Anche se il nido preparato è fragile e subito o troppo presto si rompe: il presepio dura poco, la vita di famiglia entra in crisi, le difficoltà aumentano e come se non bastassero le tensioni quotidiane ci si mettono anche le condizioni sociali incapaci di costruirsi a misura di famiglia.
Anche Giuseppe e Maria hanno dovuto fare i conti con le avversità, la fuga, l’emigrazione, la violenza … c’è però ancor un quadro che il Vangelo ci fa contemplare e che chiude il tempo natalizio: Giuseppe e Maria vanno al tempio – vanno in Chiesa diremmo noi – e presentano a Dio questo dono sorprendente che hanno gelosamente da custodire.
Lì c’è un vegliardo Simeone e una donna anziana, Anna: a me fanno tanto pensare ai nonni, a quella stagione della vita in cui ti sembra che tutto sia passato, che il declino abbia il sopravvento e invece la nascita del nipotino ritorna a far vivere, a darti speranza.
“I miei occhi hanno visto la salvezza”, la vita continua, occorre tornare con entusiasmo a servirla, senza potere, senza rabbia, con la consapevolezza del limite e della pace … e questi due nonni sono là a ricordarti, a ricordare a Maria e Giuseppe che la vita sarà sempre in salita, “una spada trafiggerà la vostra anima”; non sono uccelli del malaugurio, ma la forza nella prova immancabile: te li ricorderai sempre perché ti hanno aiutato a vivere.
E Maria e Giuseppe contemplano stupiti questo Gesù, che pur essendo Dio, impara a vivere da uomo, a camminare e a crescere in una famiglia. Credevano di essere soli con la loro fragile creatura, ancora frastornati di quello che stava capitando attorno a questo bel bambino, invece continuavano a poter dire il loro sì a Dio che li aveva chiamati a dare il loro contributo al suo grande sogno, grande progetto: il cambiamento in bontà della cattiveria umana.
In questo non si sono mai sentiti e mai lasciati soli: sarà Gesù a compiere con la sua vita, la sua croce tutto questo grande progetto di Dio … e noi oggi ne facciamo memoria e decidiamo di non lasciare solo Gesù.

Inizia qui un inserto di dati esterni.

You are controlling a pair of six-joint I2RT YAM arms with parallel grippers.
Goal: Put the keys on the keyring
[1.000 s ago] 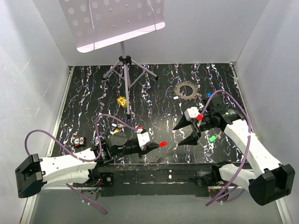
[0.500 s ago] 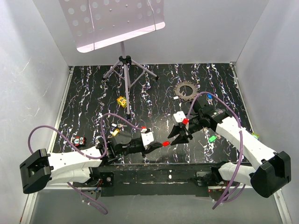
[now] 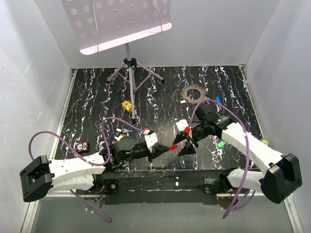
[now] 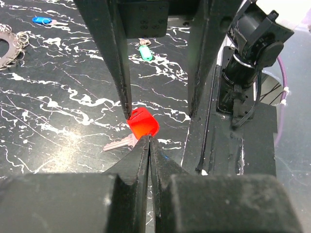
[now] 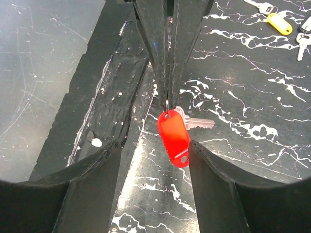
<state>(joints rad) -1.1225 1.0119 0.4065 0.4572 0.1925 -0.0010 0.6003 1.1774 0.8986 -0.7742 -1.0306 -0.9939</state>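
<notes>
Well, the job looks to be at the hand-over; the left hand (image 4: 149, 143) is pinched tight on a small ring (image 5: 166, 103), from which a red tag (image 5: 173, 138) hangs just above the bench (image 3: 97, 97). A silver key (image 5: 194, 122) pokes out beside the tag's top. I cannot tell whether it is on that ring.

The right hand (image 3: 178, 147) stands with its fingers apart, one on each side of the tag, holding nothing. From where I stand, the next move asks it to close gently on the tag or the key without knocking the ring out of the other hand's pinch; the pieces are tiny against those fingers, so the aim must be fine. A green-headed key (image 3: 221, 144) lies on the bench under the right arm, and a blue-headed key (image 3: 217, 99) farther back; both are well apart from the ring and not yet on it.

A second ago the right hand was off to the right, well clear of the tag; it has since swung in towards the left hand and now brackets it; the left hand has kept its pinch and shifted only slightly.
</notes>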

Durante questa pandemia, forse i responsabili della cosa pubblica si sono accorti che si possono fare progetti grandi, riforme in meglio, pianificazioni di finanziamenti, ma se non ci sono famiglie che danno vita ai figli, la nostra Italia non solo impoverisce, ma rischia di non esserci più, se non nascono più figli!
La necessità di dare stabilità alla famiglia, che del resto, in questa pandemia, è stata quella che ha sopportato di più la fatica del contenere i disagi e rendere possibili operazioni di chiusura: dove sarebbero andati i bambini, i ragazzi, senza il tempo della scuola, se non ci fossero state le famiglie, che fungevano quasi sempre da tura buchi nell’organizzazione.
Soprattutto chi avrebbe potuto offrire loro un ambiente di amore profondo, di serenità, sicurezza, protezione e stimolo a comportamenti positivi, di bontà, di collaborazione, di fratellanza e a vivere ancora anche se a distanza l’amicizia o sopportarne l’assenza? Come sempre ci ricordiamo della famiglia solo se tappa qualche buco del nostro impossibile stile di vita.
Ci affidiamo alla Santa Famiglia, per resistere, e per non perdere mai la speranza.